Supplied records:
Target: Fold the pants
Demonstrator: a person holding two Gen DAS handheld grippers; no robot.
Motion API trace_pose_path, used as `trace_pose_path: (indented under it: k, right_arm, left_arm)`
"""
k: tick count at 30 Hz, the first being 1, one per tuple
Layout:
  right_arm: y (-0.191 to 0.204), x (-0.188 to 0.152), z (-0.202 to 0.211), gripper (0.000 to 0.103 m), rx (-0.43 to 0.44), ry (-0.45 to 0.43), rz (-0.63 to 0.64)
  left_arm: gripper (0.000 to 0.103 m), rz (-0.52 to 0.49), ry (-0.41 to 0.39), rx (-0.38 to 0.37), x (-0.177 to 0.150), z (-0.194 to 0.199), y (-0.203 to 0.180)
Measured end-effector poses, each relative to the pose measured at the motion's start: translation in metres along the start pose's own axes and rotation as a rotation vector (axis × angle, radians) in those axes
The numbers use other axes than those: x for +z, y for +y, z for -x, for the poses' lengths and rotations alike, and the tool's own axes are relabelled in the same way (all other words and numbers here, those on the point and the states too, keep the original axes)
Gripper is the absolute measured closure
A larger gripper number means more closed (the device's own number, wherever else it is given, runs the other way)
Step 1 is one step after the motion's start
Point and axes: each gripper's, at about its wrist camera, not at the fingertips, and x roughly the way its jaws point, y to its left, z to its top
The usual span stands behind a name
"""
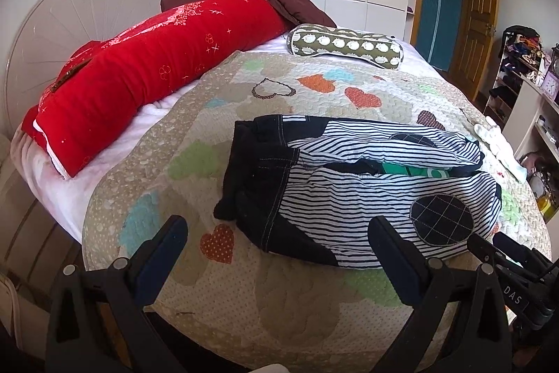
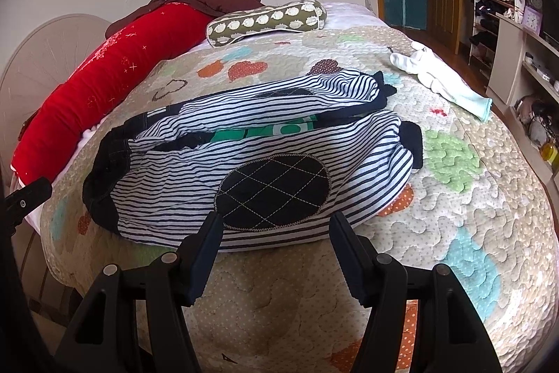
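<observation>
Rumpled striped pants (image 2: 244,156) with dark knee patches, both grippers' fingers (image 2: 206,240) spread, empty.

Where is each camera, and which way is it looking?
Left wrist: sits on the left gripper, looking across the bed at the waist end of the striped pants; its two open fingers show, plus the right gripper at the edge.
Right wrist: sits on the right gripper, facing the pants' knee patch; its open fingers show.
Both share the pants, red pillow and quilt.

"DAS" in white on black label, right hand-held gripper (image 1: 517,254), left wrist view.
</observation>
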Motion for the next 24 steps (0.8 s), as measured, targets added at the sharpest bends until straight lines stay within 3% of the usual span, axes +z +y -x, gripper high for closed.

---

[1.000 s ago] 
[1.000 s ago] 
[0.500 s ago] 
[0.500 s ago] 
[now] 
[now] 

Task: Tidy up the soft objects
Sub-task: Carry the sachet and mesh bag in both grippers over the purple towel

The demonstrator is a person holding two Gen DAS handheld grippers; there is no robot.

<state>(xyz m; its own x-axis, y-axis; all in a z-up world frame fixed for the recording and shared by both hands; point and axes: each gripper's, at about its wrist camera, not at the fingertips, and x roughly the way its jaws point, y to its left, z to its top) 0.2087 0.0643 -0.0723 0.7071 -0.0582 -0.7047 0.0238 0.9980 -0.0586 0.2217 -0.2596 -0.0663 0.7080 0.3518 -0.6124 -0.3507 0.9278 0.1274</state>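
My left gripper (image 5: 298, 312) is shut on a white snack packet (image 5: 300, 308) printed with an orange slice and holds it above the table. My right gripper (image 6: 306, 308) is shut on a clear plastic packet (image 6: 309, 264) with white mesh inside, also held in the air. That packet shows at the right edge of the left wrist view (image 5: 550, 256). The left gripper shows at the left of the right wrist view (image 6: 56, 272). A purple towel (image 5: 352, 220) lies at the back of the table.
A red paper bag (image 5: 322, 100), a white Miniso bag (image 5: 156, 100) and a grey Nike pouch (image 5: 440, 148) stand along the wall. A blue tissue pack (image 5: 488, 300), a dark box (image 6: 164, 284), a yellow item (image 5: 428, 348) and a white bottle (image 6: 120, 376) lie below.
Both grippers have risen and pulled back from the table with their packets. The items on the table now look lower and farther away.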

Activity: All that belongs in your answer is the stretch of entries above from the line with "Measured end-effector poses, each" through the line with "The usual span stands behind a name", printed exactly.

Written answer:
Measured end-effector poses, each relative to the pose measured at the motion's start: translation in metres along the start pose's own axes and rotation as a rotation vector (axis × angle, radians) in those axes
The numbers use other axes than those: x for +z, y for +y, z for -x, for the poses' lengths and rotations alike, and the tool's own axes are relabelled in the same way (all other words and numbers here, those on the point and the states too, keep the original axes)
Gripper is the absolute measured closure
A larger gripper number means more closed (the device's own number, wherever else it is given, runs the other way)
Step 1 is one step after the motion's start
Point and axes: each gripper's, at about its wrist camera, not at the fingertips, and x roughly the way its jaws point, y to its left, z to its top
The usual span stands behind a name

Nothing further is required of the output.